> **What you have to do**
Your task is to copy each line of the records that includes the string "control".

> **Dataset content**
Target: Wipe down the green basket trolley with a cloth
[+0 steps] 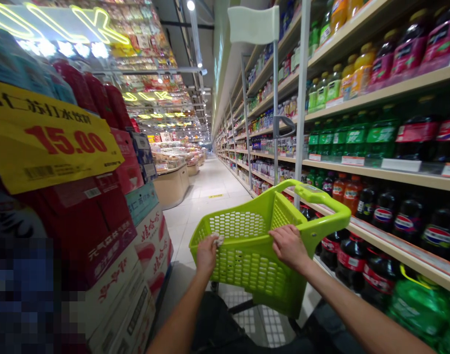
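Note:
A lime-green shopping cart [243, 265] stands side-on before me, its handle [330, 209] to the right. My left hand [207, 253] is closed around a crumpled whitish cloth or tissue [218, 239] at the near rim, close to the cart's left end. Farther right on the same rim, my right hand [289, 246] has its fingers curled over the edge, gripping it. Through the side holes and over the rim, part of the basket's inside shows. Under the basket, the cart's lower frame is partly hidden by my arms and legs.
Shelves [379, 179] of bottled drinks run along the right side. Stacked drink cartons [151, 246] with a yellow price sign [51, 137] rise close on the left. A tiled aisle [206, 182] leads away past rounded display counters [171, 184]. A tall metal post [275, 113] stands behind the cart.

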The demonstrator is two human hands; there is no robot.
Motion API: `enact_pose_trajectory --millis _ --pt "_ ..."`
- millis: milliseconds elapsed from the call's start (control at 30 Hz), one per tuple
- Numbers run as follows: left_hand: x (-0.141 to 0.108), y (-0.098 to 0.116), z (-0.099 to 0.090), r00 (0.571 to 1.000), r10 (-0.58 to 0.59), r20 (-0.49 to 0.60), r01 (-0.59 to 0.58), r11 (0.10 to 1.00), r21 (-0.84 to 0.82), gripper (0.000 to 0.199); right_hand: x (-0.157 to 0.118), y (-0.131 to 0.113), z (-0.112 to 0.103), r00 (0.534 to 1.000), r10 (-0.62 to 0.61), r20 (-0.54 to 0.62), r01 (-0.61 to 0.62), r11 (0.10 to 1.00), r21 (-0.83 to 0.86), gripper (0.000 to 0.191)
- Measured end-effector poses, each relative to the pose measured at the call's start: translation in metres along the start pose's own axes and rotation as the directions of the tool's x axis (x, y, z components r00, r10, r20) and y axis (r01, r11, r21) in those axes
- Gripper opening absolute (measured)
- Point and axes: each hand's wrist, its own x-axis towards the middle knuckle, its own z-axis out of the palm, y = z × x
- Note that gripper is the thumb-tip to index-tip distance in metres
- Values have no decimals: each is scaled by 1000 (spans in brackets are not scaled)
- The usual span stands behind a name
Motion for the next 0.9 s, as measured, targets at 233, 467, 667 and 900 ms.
enact_pose_trajectory --millis 233,467,667,900 --pt "-1 22 -2 997 -17 75 20 999 -40 31 -2 6 -4 998 -58 20 58 998 7 30" --pt "27 -21 -34 926 -378 23 377 917 -130 38 -3 6 -1 999 -49 9 49 999 -3 29" --pt "11 -15 -32 939 -322 122 325 946 -6 40 -2 6 -2 999 -43 32 44 999 -28 30" --pt "9 -9 -37 949 -228 216 146 929 340 45 3 2 0 1000 -15 22 14 1000 19 27"
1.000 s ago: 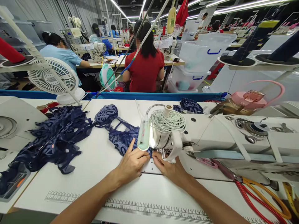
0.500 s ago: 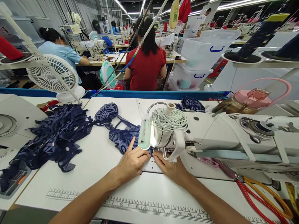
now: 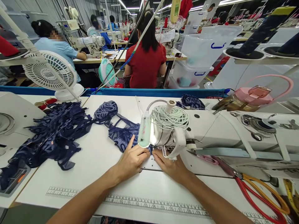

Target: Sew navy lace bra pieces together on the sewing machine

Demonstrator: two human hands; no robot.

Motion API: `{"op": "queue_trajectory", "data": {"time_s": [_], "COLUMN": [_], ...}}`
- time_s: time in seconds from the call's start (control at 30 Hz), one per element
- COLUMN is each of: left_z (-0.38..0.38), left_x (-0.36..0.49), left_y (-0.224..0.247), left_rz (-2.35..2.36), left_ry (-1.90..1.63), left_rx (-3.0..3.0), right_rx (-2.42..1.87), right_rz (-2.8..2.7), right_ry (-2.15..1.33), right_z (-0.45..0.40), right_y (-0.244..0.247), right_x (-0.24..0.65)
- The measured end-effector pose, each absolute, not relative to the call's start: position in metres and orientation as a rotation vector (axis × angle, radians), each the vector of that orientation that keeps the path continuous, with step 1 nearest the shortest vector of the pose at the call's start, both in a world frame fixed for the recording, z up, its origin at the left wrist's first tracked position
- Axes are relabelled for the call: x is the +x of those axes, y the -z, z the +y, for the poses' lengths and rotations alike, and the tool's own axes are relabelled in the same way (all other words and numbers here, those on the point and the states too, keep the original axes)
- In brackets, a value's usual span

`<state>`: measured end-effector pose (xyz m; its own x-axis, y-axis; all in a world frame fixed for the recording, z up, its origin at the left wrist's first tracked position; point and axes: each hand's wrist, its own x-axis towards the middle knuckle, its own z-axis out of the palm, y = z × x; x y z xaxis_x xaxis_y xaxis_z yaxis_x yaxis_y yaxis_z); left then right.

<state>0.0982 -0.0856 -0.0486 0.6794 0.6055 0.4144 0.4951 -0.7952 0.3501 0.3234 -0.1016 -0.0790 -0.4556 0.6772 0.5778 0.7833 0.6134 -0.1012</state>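
Observation:
A navy lace bra (image 3: pixel 123 135) lies on the white sewing table, its patterned cup (image 3: pixel 106 111) spread out behind. My left hand (image 3: pixel 133 158) presses its edge by the needle area, one finger stretched over the lace and the others closed at the fabric. Opposite it, under the head of the sewing machine (image 3: pixel 161 135), the fingers of my right hand (image 3: pixel 170 163) are together on the same narrow edge. The machine's head and lamp (image 3: pixel 144 129) hide the needle and part of the cloth. Both hands rest low on the machine bed.
A pile of navy straps and strips (image 3: pixel 58 130) lies left, near a white fan (image 3: pixel 50 70). Scissors with red and orange handles (image 3: pixel 261 196) lie right, below a pink-lidded bottle (image 3: pixel 252 96). A printed ruler (image 3: pixel 151 203) runs along the front. Co-workers sit ahead.
The view has shifted slightly. Both hands stay at the same spot by the needle, with barely any visible movement of the lace. The person in red ahead has turned their head away.

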Motion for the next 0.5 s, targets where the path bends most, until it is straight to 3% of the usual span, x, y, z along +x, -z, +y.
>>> {"op": "queue_trajectory", "data": {"time_s": [0.5], "left_z": [-0.091], "left_x": [0.105], "left_y": [0.041], "left_rz": [0.975], "left_ry": [-0.647], "left_rx": [3.042], "right_rx": [-1.083], "right_rz": [-2.303], "right_ry": [0.221], "right_z": [-0.113], "right_y": [0.053], "right_x": [0.325]}}
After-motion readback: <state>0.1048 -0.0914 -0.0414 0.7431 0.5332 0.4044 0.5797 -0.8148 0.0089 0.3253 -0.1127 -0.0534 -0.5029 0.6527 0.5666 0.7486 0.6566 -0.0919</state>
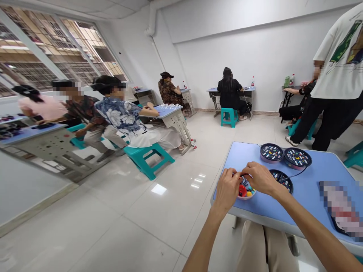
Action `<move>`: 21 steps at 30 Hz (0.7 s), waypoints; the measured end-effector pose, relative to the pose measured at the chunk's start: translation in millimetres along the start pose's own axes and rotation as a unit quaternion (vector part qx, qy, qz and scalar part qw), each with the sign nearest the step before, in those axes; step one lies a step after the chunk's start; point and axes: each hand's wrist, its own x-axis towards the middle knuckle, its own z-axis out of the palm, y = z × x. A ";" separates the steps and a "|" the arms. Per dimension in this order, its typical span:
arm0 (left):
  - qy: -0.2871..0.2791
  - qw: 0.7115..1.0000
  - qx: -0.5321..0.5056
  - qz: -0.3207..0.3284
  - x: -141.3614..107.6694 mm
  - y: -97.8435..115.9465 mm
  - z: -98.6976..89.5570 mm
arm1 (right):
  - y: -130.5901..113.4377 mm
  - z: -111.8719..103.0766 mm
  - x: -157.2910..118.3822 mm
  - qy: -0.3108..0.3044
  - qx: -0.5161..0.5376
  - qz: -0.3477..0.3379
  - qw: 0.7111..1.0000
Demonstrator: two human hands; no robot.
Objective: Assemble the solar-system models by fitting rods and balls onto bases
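My left hand [227, 190] and my right hand [259, 178] meet above a small round pink dish [246, 194] near the front edge of a blue table [244, 158]. The dish holds red, yellow and blue pieces, partly hidden by my fingers. My fingertips touch near its far rim, and whatever they pinch is too small to make out. Just beyond my right hand lies a black disc with coloured dots [281, 180], and a thin black cord [295, 173] runs from it. Two similar discs on pink bases [271, 153] [297, 158] stand further back.
A pixelated flat item [342, 209] lies on the table's right side. A person in a white T-shirt [340, 56] stands beyond the far corner. Several seated people work at other blue desks on teal stools. Tiled floor surrounds my table.
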 end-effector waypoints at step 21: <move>0.111 0.916 -0.192 -0.335 -45.2 -31.9 16.7 | -49.3 63.5 40.7 -0.057 0.035 0.169 0.983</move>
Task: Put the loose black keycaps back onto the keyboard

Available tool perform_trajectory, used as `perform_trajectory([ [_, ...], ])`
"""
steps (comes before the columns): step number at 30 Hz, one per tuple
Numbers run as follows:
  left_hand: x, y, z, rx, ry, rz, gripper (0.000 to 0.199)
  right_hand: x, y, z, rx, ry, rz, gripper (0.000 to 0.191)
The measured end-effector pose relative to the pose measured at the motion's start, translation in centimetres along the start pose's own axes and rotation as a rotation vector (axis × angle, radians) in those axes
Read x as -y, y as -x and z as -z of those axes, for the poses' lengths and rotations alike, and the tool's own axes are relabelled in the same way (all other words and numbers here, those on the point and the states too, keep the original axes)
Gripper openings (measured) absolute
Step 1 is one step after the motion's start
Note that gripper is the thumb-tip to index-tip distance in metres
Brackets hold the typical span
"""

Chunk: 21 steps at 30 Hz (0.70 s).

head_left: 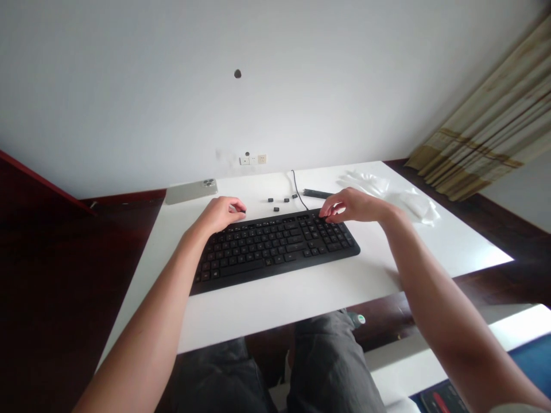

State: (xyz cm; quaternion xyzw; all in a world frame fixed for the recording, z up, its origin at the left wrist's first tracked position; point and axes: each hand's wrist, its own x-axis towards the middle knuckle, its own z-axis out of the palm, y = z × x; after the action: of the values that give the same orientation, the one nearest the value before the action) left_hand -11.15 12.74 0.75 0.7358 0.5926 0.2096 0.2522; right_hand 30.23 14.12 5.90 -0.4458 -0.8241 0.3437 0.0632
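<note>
A black keyboard (275, 248) lies slightly slanted on the white table (267, 298). At its upper left edge my left hand (225, 212) is closed, with a small black keycap (243, 211) pinched between thumb and fingers. My right hand (344, 205) bends over the number pad at the upper right, fingertips on the keys; whatever they may grip is too small to make out. Several loose black keycaps (276, 209) are scattered behind the keyboard. A black cable (297, 186) runs back from it.
A phone (189, 192) lies at the table's back left. Behind my right hand is a dark, narrow object (316, 194). Crumpled clear plastic (413, 205) rests at the back right. The wall with sockets (253, 160) stands behind the table.
</note>
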Motion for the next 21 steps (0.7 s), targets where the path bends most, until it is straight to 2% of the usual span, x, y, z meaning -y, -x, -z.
perform_trajectory([
  [13, -0.28, -0.02, 0.1, 0.006, -0.008, 0.032, 0.025, 0.86, -0.18, -0.29, -0.031, 0.209, -0.016, 0.021],
  [21, -0.47, 0.02, 0.06, -0.008, 0.019, 0.043, 0.023, 0.38, -0.78, -0.42, -0.041, 0.176, -0.044, 0.013],
])
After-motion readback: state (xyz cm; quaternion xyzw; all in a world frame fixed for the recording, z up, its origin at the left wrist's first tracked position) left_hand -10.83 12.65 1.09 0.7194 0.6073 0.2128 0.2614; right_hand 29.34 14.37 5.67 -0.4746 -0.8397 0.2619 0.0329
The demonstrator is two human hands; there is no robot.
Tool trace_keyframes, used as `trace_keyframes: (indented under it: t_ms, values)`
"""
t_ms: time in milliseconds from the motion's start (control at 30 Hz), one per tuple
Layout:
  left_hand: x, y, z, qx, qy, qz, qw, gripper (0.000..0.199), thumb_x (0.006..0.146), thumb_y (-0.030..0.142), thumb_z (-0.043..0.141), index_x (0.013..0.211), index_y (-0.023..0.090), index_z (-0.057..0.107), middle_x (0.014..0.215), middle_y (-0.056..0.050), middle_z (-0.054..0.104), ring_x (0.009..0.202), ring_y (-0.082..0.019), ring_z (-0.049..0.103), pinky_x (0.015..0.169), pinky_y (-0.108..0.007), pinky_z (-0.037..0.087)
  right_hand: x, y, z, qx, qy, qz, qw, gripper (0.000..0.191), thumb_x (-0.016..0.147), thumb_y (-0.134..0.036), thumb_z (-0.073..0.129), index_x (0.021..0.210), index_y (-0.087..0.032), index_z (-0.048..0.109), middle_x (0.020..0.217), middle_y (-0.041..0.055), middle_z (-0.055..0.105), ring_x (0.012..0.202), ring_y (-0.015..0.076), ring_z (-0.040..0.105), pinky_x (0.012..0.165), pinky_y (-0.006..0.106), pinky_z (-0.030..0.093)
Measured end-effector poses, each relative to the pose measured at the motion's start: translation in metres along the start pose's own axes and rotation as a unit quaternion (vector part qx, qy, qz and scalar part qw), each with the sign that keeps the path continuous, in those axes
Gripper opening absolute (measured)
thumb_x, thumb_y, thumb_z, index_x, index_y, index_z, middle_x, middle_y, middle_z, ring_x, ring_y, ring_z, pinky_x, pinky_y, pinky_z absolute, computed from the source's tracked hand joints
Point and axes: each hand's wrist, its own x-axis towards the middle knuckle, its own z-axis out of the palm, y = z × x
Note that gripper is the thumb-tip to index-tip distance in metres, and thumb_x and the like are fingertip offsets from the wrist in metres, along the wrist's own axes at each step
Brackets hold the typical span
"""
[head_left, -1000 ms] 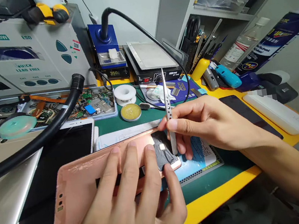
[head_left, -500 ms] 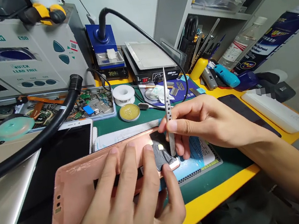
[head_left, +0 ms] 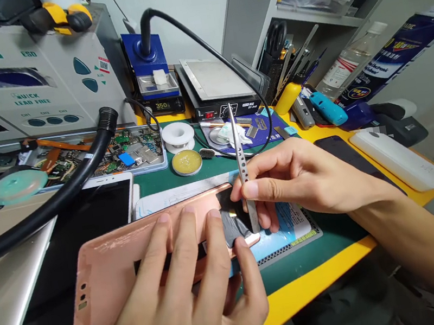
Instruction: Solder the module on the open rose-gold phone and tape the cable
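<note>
A pink phone back cover point(head_left: 109, 278), its inner side up, lies slantwise on the work mat. Spread over it are the fingers of my left hand point(head_left: 189, 276), pressing it down, with the thumb partly hidden at the near edge. Dark film point(head_left: 233, 228) covers the cover's right end. My right hand point(head_left: 298, 182) pinches metal tweezers point(head_left: 240, 153) between thumb and fingers. Their pointed tips face up, and the blunt end is down at the film near the cover's right edge; whether it touches is hard to tell.
White phone point(head_left: 100, 230) and gold panel point(head_left: 18, 232) lie left, crossed by a black hose point(head_left: 69, 191). Behind are a circuit-board tray point(head_left: 147, 165), solder spool point(head_left: 178, 135), flux tin point(head_left: 187, 163) and hot plate point(head_left: 212, 81). A dark phone point(head_left: 348, 161) lies right.
The tweezers' upright tips have tilted slightly left, and their blunt end sits a little lower. My left hand and the back cover hold nearly the same place.
</note>
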Motion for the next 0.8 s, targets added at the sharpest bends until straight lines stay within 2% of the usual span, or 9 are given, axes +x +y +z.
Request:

> **Completed task**
- millis: milliseconds elapsed from the call's start (control at 30 Hz), one per tuple
- time_s: time in seconds from the call's start (control at 30 Hz), one per element
t_ms: time in milliseconds from the motion's start (control at 30 Hz), one per tuple

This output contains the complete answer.